### What you should do
Print, please, exactly the lines from the one with "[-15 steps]" through the final line of the data below, with both ends included and the pictures left out.

### Data
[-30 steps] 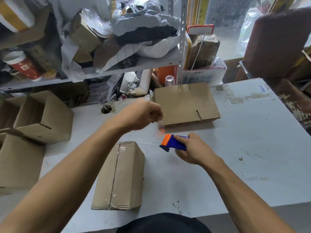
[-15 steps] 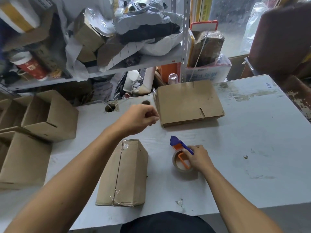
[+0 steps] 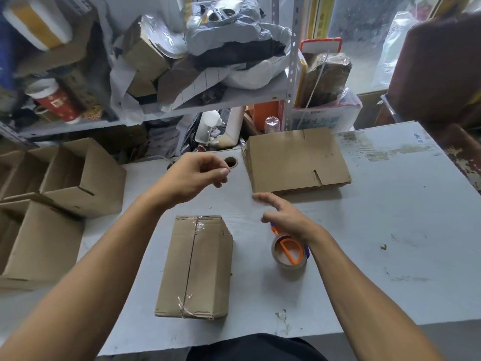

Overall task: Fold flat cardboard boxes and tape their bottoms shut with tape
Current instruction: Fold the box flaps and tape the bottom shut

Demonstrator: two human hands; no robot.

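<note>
Right hand [image 3: 289,217]: fingers extended, holding nothing, directly above one tape dispenser [image 3: 289,252] lying on the desk [image 3: 390,243]. Left hand [image 3: 194,175]: fingers loosely curled, holding nothing. One taped box [image 3: 196,267] lies left of the dispenser; one stack of flat cardboard [image 3: 295,160] lies beyond it; three open boxes [image 3: 83,178] stand far left

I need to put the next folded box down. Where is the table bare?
Bare table lies right of the tape dispenser and below the flat cardboard stack. The left is crowded with open boxes; the taped box fills the centre.
</note>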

### Response for this exercise
[-15 steps] 
[+0 steps] 

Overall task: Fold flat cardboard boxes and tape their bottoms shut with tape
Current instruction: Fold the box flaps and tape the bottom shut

Demonstrator: two human hands; no robot.

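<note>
Right hand [image 3: 289,217]: fingers extended, holding nothing, directly above one tape dispenser [image 3: 289,252] lying on the desk [image 3: 390,243]. Left hand [image 3: 194,175]: fingers loosely curled, holding nothing. One taped box [image 3: 196,267] lies left of the dispenser; one stack of flat cardboard [image 3: 295,160] lies beyond it; three open boxes [image 3: 83,178] stand far left

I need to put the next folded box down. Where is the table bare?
Bare table lies right of the tape dispenser and below the flat cardboard stack. The left is crowded with open boxes; the taped box fills the centre.
</note>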

The answer is complete, and the exercise is done.